The News of the World's defenses against simmering questions about its activities collapsed this week after it was reported that it had hacked the mobile phone of 13-year-old murder victim Milly Dowler in 2002 while her family and police were desperately searching for her.

News of the World operatives reportedly deleted some messages from the phone's voicemail, giving the girl's parents false hope that she was still alive.

That report provoked a level of public outrage far above any reaction to intrusion into the lives of celebrities which the paper had previously acknowledged and for which it paid compensation. Several major companies pulled their advertising from the paper, fearing they would be tainted by association with it.

Chris Bryant, a member of parliament who is suing the newspaper claiming his phone was hacked, said Brooks should resign because she was editing the paper at the time.

"This strategy of chucking first journalists, then executives and now a whole newspaper overboard isn't going to protect the person at the helm of the ship," Bryant said.

News International, the British unit of Murdoch's News Corp., has not said whether it will move quickly to put another paper into the Sunday market which had been dominated for decades by News of the World.

Shares in BSkyB, which have fallen all week because of doubts whether the takeover will go ahead, were marginally higher in early trading in London Friday.

Shares in News Corp. rose 1.6 percent on the Nasdaq index in New York after Thursday's announcement.

The British government on June 30 already gave its qualified approval allowing News Corp. to purchase the 61 percent of British Sky Broadcasting that it doesn't already own, on the condition it spins off Sky News as a separate company.

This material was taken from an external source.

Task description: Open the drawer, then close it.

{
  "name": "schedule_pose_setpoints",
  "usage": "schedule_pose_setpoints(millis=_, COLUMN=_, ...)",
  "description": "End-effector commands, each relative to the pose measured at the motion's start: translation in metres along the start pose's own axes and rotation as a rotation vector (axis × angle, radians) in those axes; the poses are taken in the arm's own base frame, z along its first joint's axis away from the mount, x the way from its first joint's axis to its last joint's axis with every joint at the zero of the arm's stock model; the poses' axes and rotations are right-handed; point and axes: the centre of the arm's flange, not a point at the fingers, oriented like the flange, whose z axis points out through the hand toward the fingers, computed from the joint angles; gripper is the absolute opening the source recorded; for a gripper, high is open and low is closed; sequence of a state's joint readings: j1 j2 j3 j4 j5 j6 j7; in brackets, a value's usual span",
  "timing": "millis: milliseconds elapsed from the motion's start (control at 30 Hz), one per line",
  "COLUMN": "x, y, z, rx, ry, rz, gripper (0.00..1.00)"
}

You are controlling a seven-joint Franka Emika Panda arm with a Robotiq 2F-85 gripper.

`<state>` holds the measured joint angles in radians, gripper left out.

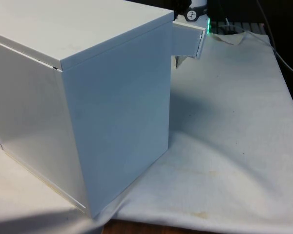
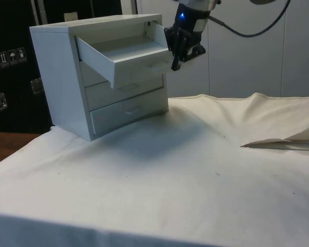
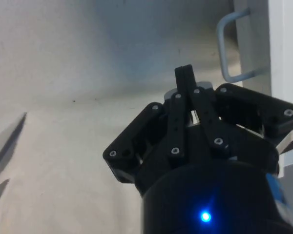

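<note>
A white chest of drawers (image 2: 62, 87) stands on the cloth, and in the front view its plain side (image 1: 112, 107) faces the camera. Its top drawer (image 2: 123, 51) is pulled well out, and the drawer's front (image 1: 188, 41) sticks out past the chest at the front view's right. The two lower drawers (image 2: 126, 110) are closed. My black gripper (image 2: 176, 63) hangs right at the open drawer's front. In the wrist view the gripper (image 3: 184, 73) is shut with nothing between its fingers, just beside the drawer's white loop handle (image 3: 224, 48) and apart from it.
The white cloth (image 1: 234, 122) stretches open beside the chest. A raised fold in the cloth (image 2: 278, 141) lies at the side view's right. The chest sits near the table's corner in the front view.
</note>
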<state>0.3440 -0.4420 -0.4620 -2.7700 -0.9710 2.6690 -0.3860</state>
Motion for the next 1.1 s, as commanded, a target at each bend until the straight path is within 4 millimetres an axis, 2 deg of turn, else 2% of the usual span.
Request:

News Corp. made an initial offer of 700 pence per share to buy the 61 percent of the shares it doesn't already hold, valuing BSkyB at 12.3 billion pounds ($19.8 billion). Analysts believe News Corp. may have to go as high as 900 pence per share to persuade shareholders to sell out.

They see the BSkyB deal approval being delayed until at least September, as Culture Minister Jeremy Hunt is not expected to give his final go-ahead before the U.K. Parliament goes into recess on July 18.

Despite the public outcry, many analysts think Britain will still sanction the takeover, since officials have already said that threats to competition will be resolved with Sky News' spin-off.